CHP eski Genel Başkan Yardımcısı Umut Oran, Eylül’de ekonomik krizin “geliyorum” dediğini belirterek, hükümete “Yeni senaryoya hazır mısınız” diye sordu.

Umut Oran yaptığı açıklamada, artan siyasal belirsizliğin ekonomiyi vurduğunu bildirdi. Bıçak sırtındaki dengelerin tümden bozulduğunu kaydeden Oran,

“Ancak ekonomide asıl büyük deprem riski, FED’in faiz artırım kararının beklendiği izleyen dönemde… AKP, tepe üstü çakılan ekonomiye, büyüyen kriz riskine kayıtsız ve şimdi en kritik sürece, usulen kurulan bir seçim hükümeti ile giriyoruz. Yaklaşan büyük depreme karşı Türkiye ekonomisi adeta Allah’a emanet” dedi.

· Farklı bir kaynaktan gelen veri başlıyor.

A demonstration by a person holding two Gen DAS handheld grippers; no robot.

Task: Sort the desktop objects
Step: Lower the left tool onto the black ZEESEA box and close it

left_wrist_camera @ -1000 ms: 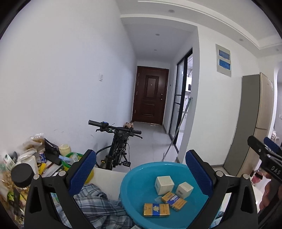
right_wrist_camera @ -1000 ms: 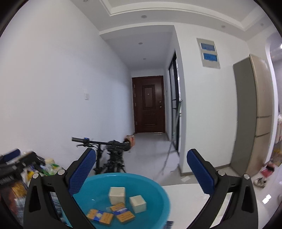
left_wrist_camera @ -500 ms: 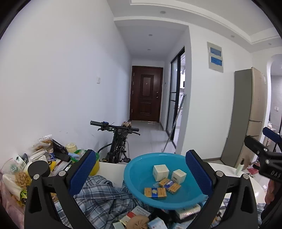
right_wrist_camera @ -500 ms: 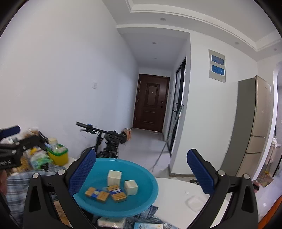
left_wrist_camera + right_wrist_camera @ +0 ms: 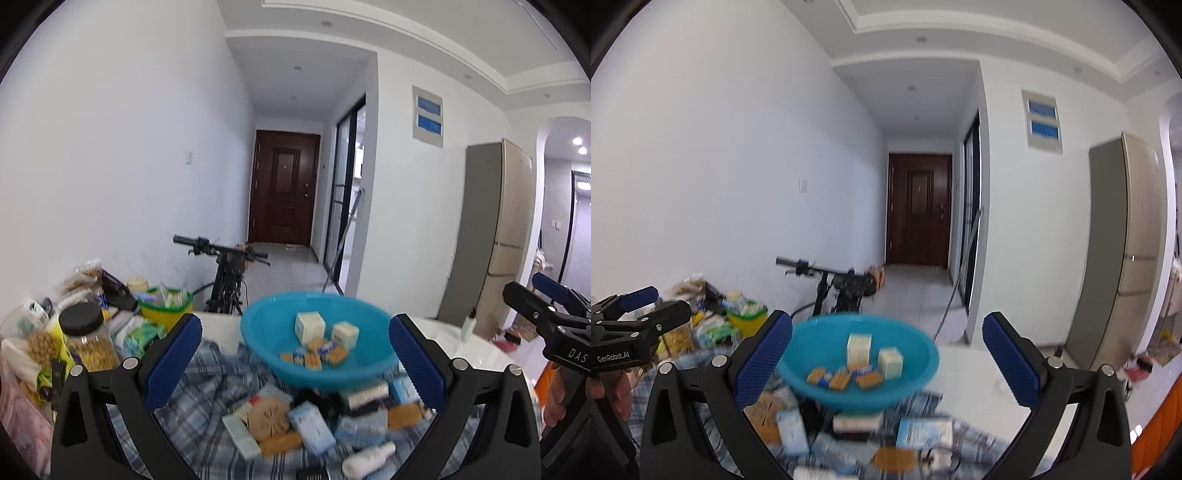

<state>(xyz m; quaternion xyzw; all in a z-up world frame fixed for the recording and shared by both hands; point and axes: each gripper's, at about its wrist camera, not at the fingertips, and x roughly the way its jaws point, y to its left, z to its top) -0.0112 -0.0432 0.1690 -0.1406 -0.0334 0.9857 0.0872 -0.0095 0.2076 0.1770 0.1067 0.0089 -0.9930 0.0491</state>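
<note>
A blue basin [image 5: 258, 343] holding two pale cube boxes [image 5: 309, 326] and flat orange packets [image 5: 306, 359] sits at the far edge of a plaid cloth [image 5: 207, 435] strewn with blurred small boxes, while the left gripper [image 5: 295, 363] and right gripper [image 5: 888, 362] hover spread wide, gripping nothing.

Your left gripper [image 5: 295, 362] sits low in the frame of its own view, its jaws spread wide with nothing between the blue pads [image 5: 173, 360]. Your right gripper [image 5: 888, 363] is held the same way, jaws wide apart and empty. Each gripper shows at the edge of the other's view, the right one [image 5: 546, 317] at the right edge, the left [image 5: 631, 325] at the left edge above your hand [image 5: 613, 391].
</note>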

ASIL DEPREM RİSKİ EYLÜL’DE…

Seçimden bu yana TL karşısında %10 değerlenen Doların dış borç yükünde kişi başına 1.500 liraya yakın ek yük getirdiğini vurgulayan Oran, “Dolardaki her 1 kuruşluk artış, Türkiye’nin toplam dış borç yükünü yaklaşık 4 milyar TL artırıyor. Dolar kurunda yılbaşından bu yana kümülatif (AS: birikimli, yığışımlı) artış ise % 26’ya ulaştı. Türkiye’nin dış borcunun TL cinsi karşılığı 2014 sonunda 938 milyar lira ediyordu, 30 Ağustos 2015 kuruyla 1 trilyon 151 milyar liraya denk geliyor. Yılbaşından bu yana toplam dış borç yükü 213 milyar; kişi başına borç yaklaşık 2.745 lira büyüdü.” diye konuştu.

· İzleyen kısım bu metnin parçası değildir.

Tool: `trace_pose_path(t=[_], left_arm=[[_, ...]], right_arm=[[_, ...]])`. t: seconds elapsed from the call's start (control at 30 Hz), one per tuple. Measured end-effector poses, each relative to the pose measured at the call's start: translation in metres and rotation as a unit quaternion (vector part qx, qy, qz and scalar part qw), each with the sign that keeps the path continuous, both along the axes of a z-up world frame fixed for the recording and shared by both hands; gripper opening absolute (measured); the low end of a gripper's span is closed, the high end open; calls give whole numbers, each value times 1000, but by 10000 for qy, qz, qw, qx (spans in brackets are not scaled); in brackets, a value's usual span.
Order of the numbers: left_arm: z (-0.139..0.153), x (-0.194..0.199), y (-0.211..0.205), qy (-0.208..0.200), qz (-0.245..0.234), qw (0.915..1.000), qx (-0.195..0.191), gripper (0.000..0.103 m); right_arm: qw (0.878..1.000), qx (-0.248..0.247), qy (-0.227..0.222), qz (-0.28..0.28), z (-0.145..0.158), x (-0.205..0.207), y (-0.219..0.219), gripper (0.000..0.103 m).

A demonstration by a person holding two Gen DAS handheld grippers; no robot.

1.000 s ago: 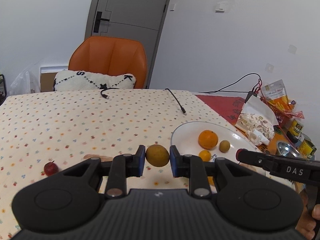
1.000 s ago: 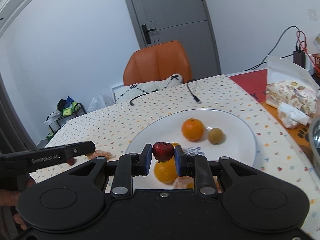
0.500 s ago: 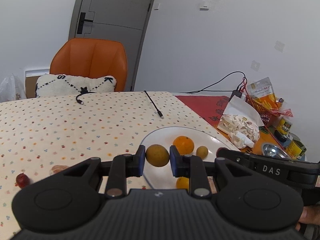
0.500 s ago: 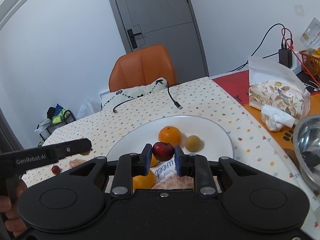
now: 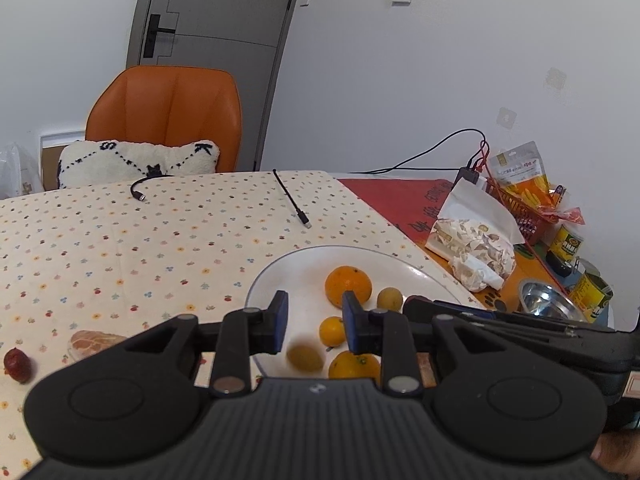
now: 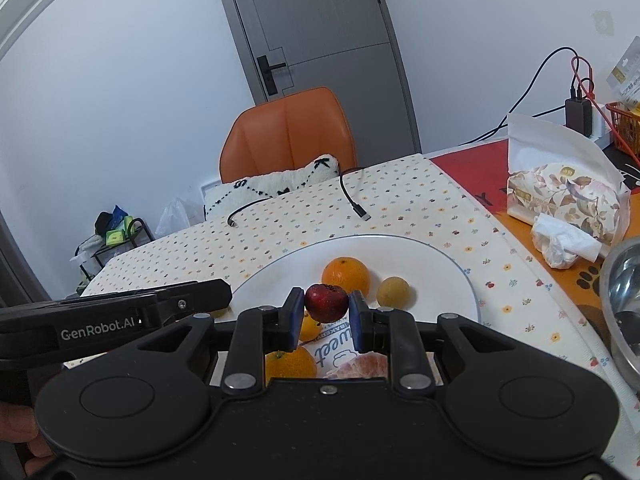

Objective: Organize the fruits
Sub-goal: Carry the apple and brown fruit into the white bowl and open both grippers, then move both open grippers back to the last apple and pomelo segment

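Note:
My left gripper (image 5: 314,322) is open over the near left part of the white plate (image 5: 304,264). A yellow-green fruit (image 5: 306,357), blurred, lies below its jaws on the plate. The plate also holds a large orange (image 5: 348,285), a small yellow fruit (image 5: 390,299) and two smaller oranges (image 5: 332,331). My right gripper (image 6: 326,314) is shut on a small dark red fruit (image 6: 326,303) above the plate (image 6: 424,256). Another red fruit (image 5: 17,364) and a peeled piece (image 5: 90,342) lie on the tablecloth at the left.
A tissue pack (image 5: 472,240), a steel bowl (image 5: 548,306), cans (image 5: 568,242) and a snack basket (image 5: 520,204) crowd the right side. Two cables (image 5: 290,198) lie at the table's far edge. An orange chair (image 5: 168,116) with a cushion stands behind.
My left gripper has opened and the yellow-green fruit has dropped from it onto the plate. My right gripper still holds the red fruit over the plate.

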State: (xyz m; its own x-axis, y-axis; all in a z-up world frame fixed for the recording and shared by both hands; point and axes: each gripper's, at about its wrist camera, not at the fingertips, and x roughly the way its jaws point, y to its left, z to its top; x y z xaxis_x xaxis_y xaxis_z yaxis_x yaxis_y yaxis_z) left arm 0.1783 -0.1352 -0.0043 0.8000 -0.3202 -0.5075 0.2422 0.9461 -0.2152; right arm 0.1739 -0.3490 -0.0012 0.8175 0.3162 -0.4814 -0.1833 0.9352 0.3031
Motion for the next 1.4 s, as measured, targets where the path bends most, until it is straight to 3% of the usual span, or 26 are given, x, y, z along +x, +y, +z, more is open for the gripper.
trace_pose_path(t=[0.2,0.57,0.9,1.03,1.4], left_arm=[[-1,-2,14,89,170,9998,46,34],[2,-21,51,38,555,9985,20,75],[3,-36,93,66,1022,9947,2,79],[5,-42,107,89,1141,9934,3,80],[1,-55,139,104,1459,9892,98,83]], right_arm=[[10000,-53,56,38,-7,-1,2,24],[9999,33,58,119,-8,-13,13,44],[9989,67,-14,462,1,-24,40,54],[9985,72,-81,541,6,-27,48,63],[9950,40,-142,987,12,-29,83,67]])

ABD Merkez Bankası FED’in sürekli ertelediği faiz artırımını Eylül ayındaki toplantısında gerçekleştirmesinin büyük olasılık olduğunu belirten Oran, şunları söyledi:

FED’in faiz artırımına gitmesi, bizim gibi gelişmekte olan ülkelerden sermaye kaçışı anlamına geliyor. Bu da zaten artık doğrudan yabancı sermaye ve sıcak para girişlerinin hızla azaldığı gelişmekte olan ülkeler için felaket senaryosu oluşturuyor. Türkiye, risk primi en yüksek 10 ülke arasında yer alıyor.

Türkiye’nin önümüzdeki bir yıl içinde kısa vadeli dış borçlarını çevirmek ve cari açığını finanse etmek için yaklaşık 220-230 milyar dolarlık dış kaynağa ihtiyacı bulunuyor.

FED’in faiz artırımına gitmesi durumunda dış sermaye hareketlerinin tamamen (AS: tümden) aleyhe dönmesi kaçınılmaz. Bu faktör (AS: etmen), Türkiye’nin borç çevirememe riskini artırıyor. FED sonrası (AS: FED’in faiz artırımı sonrası)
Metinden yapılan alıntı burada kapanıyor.